In with the new

January 3, 1997

What will the sciences look like in 1997 and who will be the people to watch? Graham Lawton, in the final part of the series, spots the projects to watch

The new year will be one of celebration for particle physics. 1997 marks the centenary of the discovery that gave birth to the field, J. J. Thomson's announcement that he had isolated the first fundamental particle, the electron.

A century of research has equipped physics with a widely applicable theory of elementary particles. The so-called Standard Model is regarded as a successful theory, but it is clearly incomplete. One physicist calls it "disgustingly successful" because locating its weaknesses has proved so difficult. But over the next 12 months researchers could go some way to challenging the model's hegemony.

In the summer a new experiment will probe some of the theories clearest frailties - the solar neutrino problem. The sun is powered by nuclear reactions that produce enormous numbers of particles called neutrinos, some of which are propelled towards earth. Physicists can calculate how many neutrinos should reach the earth. But when they count them there never seem to be as many as expected.

The reason for the missing neutrinos remains controversial. One idea is that during their journey the solar neutrinos change type and thus evade detection. If this is true it reveals a chink in the Standard Model. If solar neutrinos are changing form, they must have mass. But under the Standard Model neutrinos are massless and cannot change their form. The new experiment has been set up to look for altered solar neutrinos (see box).

Researchers at CERN, the European Laboratory for Particle Physics, will also be using 1997 to probe the Standard Model. The electron-positron collider experiments will continue to look for a long sought-after particle called the Higgs Boson, a central part of the model which explains the existence of mass. If they find it then CERN staff can expect a few celebratory hangovers in 1997.

Experiments at CERN could also open a new window on the big bang theory.
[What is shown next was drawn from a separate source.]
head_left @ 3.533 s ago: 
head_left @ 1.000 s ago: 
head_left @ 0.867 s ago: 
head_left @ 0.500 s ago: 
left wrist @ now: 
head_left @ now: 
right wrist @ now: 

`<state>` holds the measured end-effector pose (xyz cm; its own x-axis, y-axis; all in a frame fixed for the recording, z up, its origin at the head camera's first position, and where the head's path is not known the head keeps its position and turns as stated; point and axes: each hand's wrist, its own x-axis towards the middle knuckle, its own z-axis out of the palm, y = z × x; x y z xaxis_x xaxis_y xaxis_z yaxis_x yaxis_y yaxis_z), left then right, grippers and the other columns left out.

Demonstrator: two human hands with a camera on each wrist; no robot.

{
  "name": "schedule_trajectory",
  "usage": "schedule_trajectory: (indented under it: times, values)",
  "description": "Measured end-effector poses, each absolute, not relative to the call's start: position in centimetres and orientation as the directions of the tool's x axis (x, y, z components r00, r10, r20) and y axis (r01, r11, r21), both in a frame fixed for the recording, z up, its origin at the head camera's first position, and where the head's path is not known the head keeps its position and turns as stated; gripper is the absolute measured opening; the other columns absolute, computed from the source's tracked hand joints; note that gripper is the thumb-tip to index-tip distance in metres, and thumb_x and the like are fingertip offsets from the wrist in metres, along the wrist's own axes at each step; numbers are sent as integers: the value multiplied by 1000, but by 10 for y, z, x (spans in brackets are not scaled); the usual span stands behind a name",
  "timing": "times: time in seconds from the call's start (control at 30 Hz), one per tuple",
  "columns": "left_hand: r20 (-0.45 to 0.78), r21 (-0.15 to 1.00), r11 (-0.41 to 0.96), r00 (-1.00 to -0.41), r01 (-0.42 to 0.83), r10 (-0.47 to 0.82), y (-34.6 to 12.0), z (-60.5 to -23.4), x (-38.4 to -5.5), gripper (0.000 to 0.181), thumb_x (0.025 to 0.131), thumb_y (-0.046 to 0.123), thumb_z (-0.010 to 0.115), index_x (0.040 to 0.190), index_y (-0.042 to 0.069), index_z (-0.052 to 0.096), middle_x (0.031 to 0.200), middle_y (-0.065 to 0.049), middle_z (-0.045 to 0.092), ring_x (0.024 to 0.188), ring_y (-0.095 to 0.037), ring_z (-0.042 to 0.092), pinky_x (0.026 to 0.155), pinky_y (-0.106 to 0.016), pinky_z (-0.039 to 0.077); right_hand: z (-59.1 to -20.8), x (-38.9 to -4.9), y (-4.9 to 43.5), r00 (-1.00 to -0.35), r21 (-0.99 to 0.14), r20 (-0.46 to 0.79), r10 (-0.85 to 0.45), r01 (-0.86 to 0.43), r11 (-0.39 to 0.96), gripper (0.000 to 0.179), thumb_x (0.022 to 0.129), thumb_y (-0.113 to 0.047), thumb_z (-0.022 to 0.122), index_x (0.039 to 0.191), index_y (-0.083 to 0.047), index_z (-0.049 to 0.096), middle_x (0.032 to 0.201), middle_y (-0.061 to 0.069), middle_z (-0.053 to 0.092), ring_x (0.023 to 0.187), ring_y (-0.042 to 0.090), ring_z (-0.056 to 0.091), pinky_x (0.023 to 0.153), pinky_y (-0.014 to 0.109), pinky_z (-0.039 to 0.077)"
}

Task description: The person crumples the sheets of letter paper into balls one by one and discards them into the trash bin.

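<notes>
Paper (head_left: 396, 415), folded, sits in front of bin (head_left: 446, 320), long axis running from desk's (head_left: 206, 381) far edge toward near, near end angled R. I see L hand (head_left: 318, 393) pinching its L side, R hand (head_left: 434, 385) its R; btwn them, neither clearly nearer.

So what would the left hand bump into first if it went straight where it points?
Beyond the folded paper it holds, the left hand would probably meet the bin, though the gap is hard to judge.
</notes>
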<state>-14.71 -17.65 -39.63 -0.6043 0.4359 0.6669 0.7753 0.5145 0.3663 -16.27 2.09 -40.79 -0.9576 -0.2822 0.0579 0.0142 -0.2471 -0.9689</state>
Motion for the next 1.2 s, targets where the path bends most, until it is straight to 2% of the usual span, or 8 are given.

By smashing lead nuclei together scientists are trying to create a state of matter that is thought to have existed in the early universe. Next year should see initial results that give indications whether or not this stuff, called a quark-gluon plasma, can exist.

1997 also promises to be an exciting year for space science. Astronomers will be upgrading the Hubble Space Telescope and continuing to work on Martian meteorites, which should give us a clearer view of the possibility of extra terrestrial life.

1997 also sees the launch of a major new space mission. If everything goes to plan then the final stage of the exploration of the outer solar system will begin on October 6 with the launch of the Cassini-Huygens mission to Saturn. The ship will take seven years to reach its destination via gravitational assists from Venus (twice), the Earth and Jupiter. The main craft, Cassini, is the largest and most sophisticated ever sent to the outer planets (see box). Thanks to Nasa's economy drive we may never see its like again.